> DIRECTIONS FOR THIS TASK
Output exactly the lines that come between the start of the material and the line containing "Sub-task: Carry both", both ends included, with the pictures omitted.

◇ ◇ ◇ ◇ ◇

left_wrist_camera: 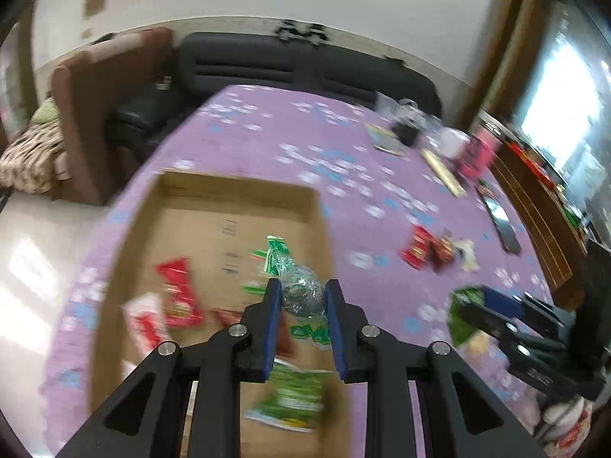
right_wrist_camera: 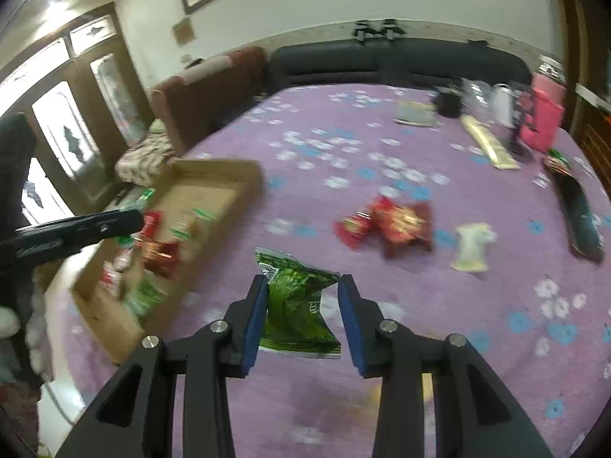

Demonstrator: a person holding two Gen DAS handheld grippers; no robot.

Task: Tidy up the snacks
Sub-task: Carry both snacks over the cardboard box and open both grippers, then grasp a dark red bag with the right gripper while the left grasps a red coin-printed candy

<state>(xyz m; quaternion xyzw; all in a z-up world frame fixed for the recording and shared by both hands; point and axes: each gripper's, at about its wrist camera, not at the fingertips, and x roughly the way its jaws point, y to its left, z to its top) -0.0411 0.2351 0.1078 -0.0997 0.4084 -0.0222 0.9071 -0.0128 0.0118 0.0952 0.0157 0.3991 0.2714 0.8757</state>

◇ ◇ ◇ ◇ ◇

> SOLUTION FOR THIS TASK
left_wrist_camera: 
right_wrist_camera: 

Demonstrator: a person holding two Gen DAS handheld grippers; no robot.

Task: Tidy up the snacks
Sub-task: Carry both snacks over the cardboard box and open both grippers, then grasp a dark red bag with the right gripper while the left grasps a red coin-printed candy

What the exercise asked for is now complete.